Concept 2: Construction should be organized as a production system.
So, how do we get all our trades going at different speeds with differing levels of effort in their work to go the same speed and the same distance apart? Glad you asked: We package them into train cars. Imagine all our trades like individual vehicles that are going different speeds and as different sized units. (I’m imagining the movie Mad Max here.) How could you get them to flow? Load them onto train cars is the answer. Some cars would be loaded with multiple vehicles, and some cars would only load with a part of a larger vehicle, but it would all be leveled and coupled together – just like a car manufacturing assembly line. Then, we would run that train – going the same speed the same distance apart – through the project in a production line from zone to zone.

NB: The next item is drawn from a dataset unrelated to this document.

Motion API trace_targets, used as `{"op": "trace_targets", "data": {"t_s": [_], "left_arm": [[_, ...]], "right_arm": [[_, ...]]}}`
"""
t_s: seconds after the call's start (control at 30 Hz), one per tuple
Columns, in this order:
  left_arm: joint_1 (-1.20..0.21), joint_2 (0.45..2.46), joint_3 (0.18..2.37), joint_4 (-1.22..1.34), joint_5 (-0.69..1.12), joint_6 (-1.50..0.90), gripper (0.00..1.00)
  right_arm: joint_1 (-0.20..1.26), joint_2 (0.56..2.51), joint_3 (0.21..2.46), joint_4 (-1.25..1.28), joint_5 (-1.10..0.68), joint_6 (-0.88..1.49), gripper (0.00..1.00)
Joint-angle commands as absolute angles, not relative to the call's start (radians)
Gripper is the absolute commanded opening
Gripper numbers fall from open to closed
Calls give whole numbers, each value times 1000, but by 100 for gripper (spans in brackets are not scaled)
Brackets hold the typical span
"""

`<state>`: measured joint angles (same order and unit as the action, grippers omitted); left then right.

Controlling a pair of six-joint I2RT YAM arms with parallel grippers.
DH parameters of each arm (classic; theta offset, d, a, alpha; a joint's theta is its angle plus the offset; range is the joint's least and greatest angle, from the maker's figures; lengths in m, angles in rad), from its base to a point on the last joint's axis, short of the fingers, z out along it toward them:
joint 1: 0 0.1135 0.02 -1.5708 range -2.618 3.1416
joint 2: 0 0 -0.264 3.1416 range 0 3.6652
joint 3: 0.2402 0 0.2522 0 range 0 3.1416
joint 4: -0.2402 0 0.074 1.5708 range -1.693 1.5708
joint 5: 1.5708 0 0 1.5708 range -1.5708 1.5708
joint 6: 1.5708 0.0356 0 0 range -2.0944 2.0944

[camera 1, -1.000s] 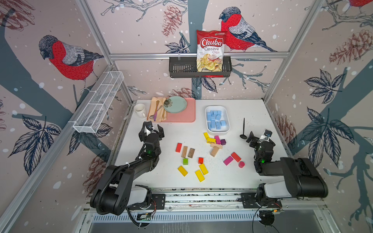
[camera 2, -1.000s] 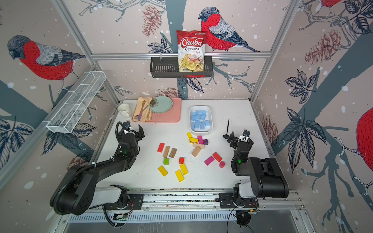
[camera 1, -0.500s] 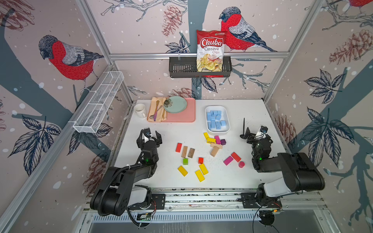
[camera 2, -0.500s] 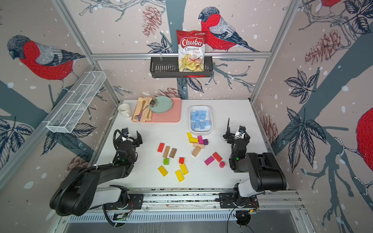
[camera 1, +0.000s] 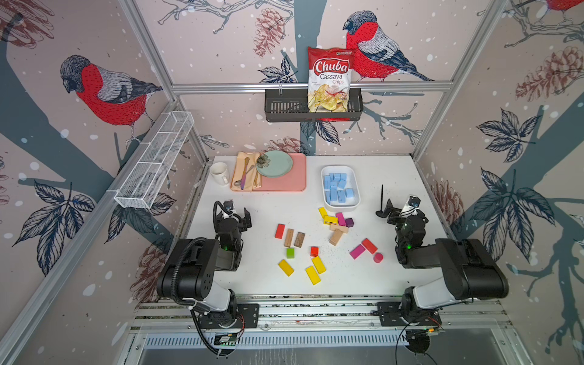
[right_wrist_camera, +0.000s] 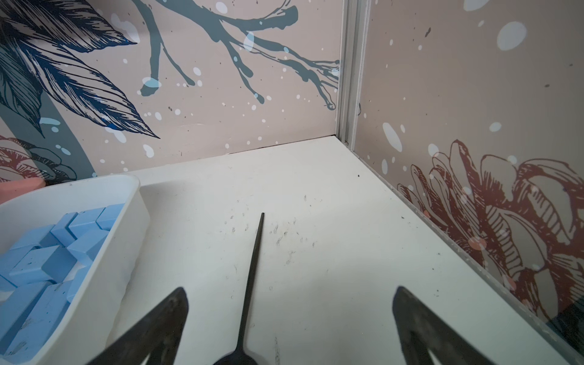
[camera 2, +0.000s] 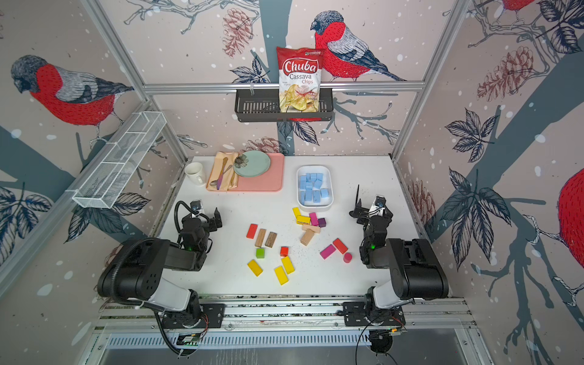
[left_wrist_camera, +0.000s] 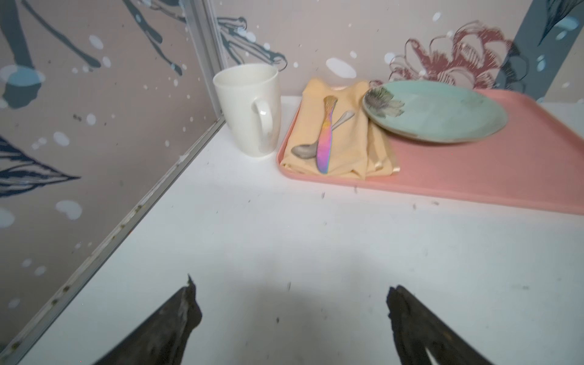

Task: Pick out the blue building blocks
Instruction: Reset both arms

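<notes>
Standing at the far left corner of the white worktop [camera 1: 268,281], a cream mug [camera 1: 219,172] sits just beside a pink tray [camera 1: 284,185]. The tray carries a folded yellow napkin [camera 1: 236,178] with a rainbow-tinted knife [left_wrist_camera: 325,148] and a spoon [left_wrist_camera: 305,151] on it, and a pale green plate [camera 1: 275,164].

Nearer the front, the left arm [camera 1: 189,271] lies folded low. Its jaws face the mug and tray, spread wide and holding nothing. In the left wrist view the two fingertips [left_wrist_camera: 178,316] hang over bare worktop.

Mid-worktop lie loose blocks: a red bar [camera 1: 279,230], two brown bars [camera 1: 288,237], a green cube [camera 1: 290,252], a small red cube [camera 1: 314,251] and three yellow bars [camera 1: 286,267].

Farther right, the blue building blocks [camera 1: 338,189] lie heaped together inside a white dish [camera 1: 340,209] at the back, near the tray. Just in front of the dish, a cluster of yellow, magenta, purple and brown blocks [camera 1: 335,221] lies touching. A magenta bar [camera 1: 357,251], another red bar [camera 1: 369,246] and a red cylinder [camera 1: 378,257] lie toward the right.

A thin black rod on a round base [camera 1: 381,203] stands upright between the dish and the right arm [camera 1: 458,271]. The right jaws are likewise spread wide and empty. In the right wrist view the rod rises between the fingertips [right_wrist_camera: 167,316], touching neither.
</notes>
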<state>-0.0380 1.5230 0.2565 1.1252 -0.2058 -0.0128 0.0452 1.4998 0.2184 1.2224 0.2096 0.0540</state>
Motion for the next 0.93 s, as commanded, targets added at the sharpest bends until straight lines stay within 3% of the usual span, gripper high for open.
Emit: {"op": "trace_targets", "data": {"t_s": [0.0,0.9], "left_arm": [[-27,1524,263,1194,-118,-8,96],[-26,1513,275,1149,-111,-15,97]], "right_arm": [[44,1501,224,1221,195,59,99],[23,1501,234,1201,149,66,99]]}}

Concept 3: Trade Processes are the “flow unit” in construction.
Why is this so important? Because the process, meaning the workers, tools, equipment, and materials – the trade as a whole – is the flow unit in construction. It is the thing that should be flowing. Just like in a car manufacturing plant, the car is the flow unit, and in a hospital, the patient is the flow unit. In construction, the trade – or the process – is the flow unit. So, we can never flow without having trades flowing. We can never have trades flowing without organizing them into a production line as a train and that means we should only ever see a master schedule that accommodates this concept. This is where Takt becomes our base. Only a schedule with time shown across the top, zones shown along the side, and Takt wagons (or box cars), which represent the ‘process’ shown in the middle – and all going from area to area at the same speed and the same distance apart – can become our master schedule.
Concept 4: We should make Critical Flow Paths, not Critical Paths.
This is the Toyota Production System translated to construction. And what about this “Critical Path” we always talk about in construction scheduling? It should not exist. We need to replace that word and concept right here and now with the term “Critical Flow” or “Critical Flow Path”. What’s the difference? A critical path is the longest path in the schedule with zero float where if any activity is delayed, it delays the entire project. A critical flow path is like a rail line. On a rail line you have trains separated by buffers. So, a critical flow is the path through a schedule that connects each phase or train together. And just like a rail line, there is buffer between trains and at the end. Without phases organized as trains (in a flow) and buffers in between, we will never flow in construction.
Concept 5: Last Planner & Scrum work well outside of CPM.
And what about Last Planner & Scrum? They WORK! And they work WELL! And they work with the right overall master schedule as the base. Everything wrong with Last Planner & Scrum is CPM the way we use it today. If you remove CPM from the systems, they work perfectly and pair to create a complete system. In the Toyota Production System, you have Takttime, Pull, and Kanban. You do NOT have CPM. And in construction, we have Takt, Last Planner, and Scrum. Again, without CPM. The Takt plan creates the rhythm and optimization; Last Planner creates the collaborative culture and short interval planning technique; and Scrum pulls all resources into the system with design, pre-construction, and construction administration.
To learn more about these systems you can read the following books on each topic:
In my opinion, CPM is on its way out as the primary master scheduling technique, and the Takt Production System is on its way in. CPM may endure as a modified system, and CPM software may still be used to create simple waterfall schedules, but they will be governed by Takt and Takt flow paths. It’s time to learn about Takt, Last Planner, and Scrum as we work to elevate construction.